Would you repeat exactly the part of the listing below that runs from the line containing "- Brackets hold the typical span" down to the line containing "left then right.", inclusive, and nothing else?

------------------------------------

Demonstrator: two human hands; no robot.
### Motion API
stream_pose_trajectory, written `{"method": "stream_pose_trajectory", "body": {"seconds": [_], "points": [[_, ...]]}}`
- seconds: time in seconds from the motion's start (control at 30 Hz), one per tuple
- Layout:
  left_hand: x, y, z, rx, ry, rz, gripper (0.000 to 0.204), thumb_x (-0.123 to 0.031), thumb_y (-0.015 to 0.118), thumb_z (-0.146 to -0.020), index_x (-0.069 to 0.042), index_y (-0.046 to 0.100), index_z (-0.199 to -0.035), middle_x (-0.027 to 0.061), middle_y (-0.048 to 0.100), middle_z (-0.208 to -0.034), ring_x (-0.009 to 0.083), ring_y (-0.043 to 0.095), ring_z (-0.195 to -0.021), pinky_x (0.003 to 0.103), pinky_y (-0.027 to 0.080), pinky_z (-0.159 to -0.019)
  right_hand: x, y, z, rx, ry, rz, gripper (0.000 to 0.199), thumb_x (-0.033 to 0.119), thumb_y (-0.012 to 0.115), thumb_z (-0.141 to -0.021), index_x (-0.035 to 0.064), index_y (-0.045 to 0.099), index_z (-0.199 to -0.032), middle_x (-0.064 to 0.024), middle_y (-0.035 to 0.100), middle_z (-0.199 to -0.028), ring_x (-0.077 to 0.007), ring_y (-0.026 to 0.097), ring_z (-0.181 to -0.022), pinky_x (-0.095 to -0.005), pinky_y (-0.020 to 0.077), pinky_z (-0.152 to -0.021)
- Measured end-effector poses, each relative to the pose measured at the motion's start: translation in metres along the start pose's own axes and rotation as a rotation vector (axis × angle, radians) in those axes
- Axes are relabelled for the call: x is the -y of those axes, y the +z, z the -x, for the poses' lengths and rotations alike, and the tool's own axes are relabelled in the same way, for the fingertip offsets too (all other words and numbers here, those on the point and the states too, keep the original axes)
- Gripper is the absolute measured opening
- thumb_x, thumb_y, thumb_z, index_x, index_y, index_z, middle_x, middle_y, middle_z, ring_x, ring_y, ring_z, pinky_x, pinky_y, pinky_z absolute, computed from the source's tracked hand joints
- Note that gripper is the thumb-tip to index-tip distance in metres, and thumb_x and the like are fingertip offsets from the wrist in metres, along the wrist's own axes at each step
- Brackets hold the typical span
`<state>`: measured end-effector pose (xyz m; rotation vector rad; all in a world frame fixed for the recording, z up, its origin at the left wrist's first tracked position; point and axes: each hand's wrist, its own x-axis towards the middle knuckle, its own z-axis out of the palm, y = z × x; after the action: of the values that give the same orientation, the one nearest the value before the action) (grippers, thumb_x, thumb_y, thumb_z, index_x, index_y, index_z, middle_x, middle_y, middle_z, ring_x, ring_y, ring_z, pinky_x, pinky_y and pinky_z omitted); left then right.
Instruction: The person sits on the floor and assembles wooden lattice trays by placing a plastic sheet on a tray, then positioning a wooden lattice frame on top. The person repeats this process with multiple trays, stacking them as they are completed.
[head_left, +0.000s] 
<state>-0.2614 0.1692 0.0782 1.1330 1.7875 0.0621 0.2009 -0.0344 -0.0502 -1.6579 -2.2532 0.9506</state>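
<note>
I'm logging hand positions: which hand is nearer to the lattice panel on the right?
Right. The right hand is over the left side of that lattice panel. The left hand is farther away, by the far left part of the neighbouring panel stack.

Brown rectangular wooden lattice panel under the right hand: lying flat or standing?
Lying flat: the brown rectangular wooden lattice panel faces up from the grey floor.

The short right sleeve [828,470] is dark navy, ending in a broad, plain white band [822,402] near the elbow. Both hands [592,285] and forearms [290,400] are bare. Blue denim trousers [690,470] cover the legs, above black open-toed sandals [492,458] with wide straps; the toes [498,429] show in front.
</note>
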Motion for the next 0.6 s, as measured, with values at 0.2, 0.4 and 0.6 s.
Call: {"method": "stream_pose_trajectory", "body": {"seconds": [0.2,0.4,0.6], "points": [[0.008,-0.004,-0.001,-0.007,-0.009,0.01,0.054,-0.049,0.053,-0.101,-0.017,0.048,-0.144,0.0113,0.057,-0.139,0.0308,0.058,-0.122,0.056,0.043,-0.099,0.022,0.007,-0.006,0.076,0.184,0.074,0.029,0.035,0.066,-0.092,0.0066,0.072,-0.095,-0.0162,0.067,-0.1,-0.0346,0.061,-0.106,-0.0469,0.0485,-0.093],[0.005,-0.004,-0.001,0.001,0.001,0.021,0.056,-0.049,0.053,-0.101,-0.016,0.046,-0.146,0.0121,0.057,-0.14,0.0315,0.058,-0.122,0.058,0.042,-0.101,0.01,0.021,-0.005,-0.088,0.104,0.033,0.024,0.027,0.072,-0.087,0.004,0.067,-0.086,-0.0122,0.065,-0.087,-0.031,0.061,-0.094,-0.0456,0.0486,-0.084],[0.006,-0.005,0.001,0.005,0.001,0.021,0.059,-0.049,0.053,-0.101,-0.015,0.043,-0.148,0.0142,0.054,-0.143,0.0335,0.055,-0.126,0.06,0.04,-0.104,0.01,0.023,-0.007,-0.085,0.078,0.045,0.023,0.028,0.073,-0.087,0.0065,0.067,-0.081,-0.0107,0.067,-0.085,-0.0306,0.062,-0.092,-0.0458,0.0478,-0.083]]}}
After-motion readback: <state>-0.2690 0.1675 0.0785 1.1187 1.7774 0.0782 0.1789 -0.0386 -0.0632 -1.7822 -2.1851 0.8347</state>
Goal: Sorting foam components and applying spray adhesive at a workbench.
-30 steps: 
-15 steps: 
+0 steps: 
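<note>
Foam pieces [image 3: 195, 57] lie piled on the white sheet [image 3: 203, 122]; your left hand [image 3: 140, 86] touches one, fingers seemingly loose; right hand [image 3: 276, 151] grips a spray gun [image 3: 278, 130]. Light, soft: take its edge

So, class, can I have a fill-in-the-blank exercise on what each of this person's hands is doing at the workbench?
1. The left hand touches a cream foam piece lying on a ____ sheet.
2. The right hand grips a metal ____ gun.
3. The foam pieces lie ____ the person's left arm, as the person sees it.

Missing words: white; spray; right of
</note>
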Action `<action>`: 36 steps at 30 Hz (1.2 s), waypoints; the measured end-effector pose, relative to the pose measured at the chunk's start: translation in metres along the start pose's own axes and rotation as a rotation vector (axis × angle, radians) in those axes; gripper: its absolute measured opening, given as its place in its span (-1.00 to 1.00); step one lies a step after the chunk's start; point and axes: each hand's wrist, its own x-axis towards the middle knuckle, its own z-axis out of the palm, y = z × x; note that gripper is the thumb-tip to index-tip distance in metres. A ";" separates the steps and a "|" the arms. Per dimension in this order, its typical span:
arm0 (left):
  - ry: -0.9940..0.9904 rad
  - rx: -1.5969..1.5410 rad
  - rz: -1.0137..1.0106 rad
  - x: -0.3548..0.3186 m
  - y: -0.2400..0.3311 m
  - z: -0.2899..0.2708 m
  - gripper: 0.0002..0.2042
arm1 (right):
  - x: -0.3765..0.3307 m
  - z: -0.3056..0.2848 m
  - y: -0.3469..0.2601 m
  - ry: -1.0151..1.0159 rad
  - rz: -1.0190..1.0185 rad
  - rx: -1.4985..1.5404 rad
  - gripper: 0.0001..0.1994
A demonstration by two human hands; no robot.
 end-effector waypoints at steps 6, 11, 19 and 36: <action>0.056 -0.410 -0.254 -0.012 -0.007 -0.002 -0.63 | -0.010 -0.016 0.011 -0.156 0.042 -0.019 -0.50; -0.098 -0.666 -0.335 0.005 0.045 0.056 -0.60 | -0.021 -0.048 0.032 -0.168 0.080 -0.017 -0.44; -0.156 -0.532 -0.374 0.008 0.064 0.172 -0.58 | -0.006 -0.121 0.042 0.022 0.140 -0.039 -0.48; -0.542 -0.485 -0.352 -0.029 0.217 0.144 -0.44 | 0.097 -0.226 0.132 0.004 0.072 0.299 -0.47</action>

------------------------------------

* [RESPONSE TO THIS TASK]:
- Brackets hold the typical span
`<state>`: measured end-effector pose (xyz m; rotation vector rad; all in a world frame fixed for the recording, z up, its origin at the left wrist's first tracked position; point and axes: each hand's wrist, its own x-axis towards the middle knuckle, its own z-axis out of the palm, y = z × x; after the action: of the values that give the same orientation, the one nearest the value before the action) (grippers, thumb_x, thumb_y, thumb_z, index_x, index_y, index_z, middle_x, middle_y, middle_z, ring_x, ring_y, ring_z, pinky_x, pinky_y and pinky_z omitted); left then right.

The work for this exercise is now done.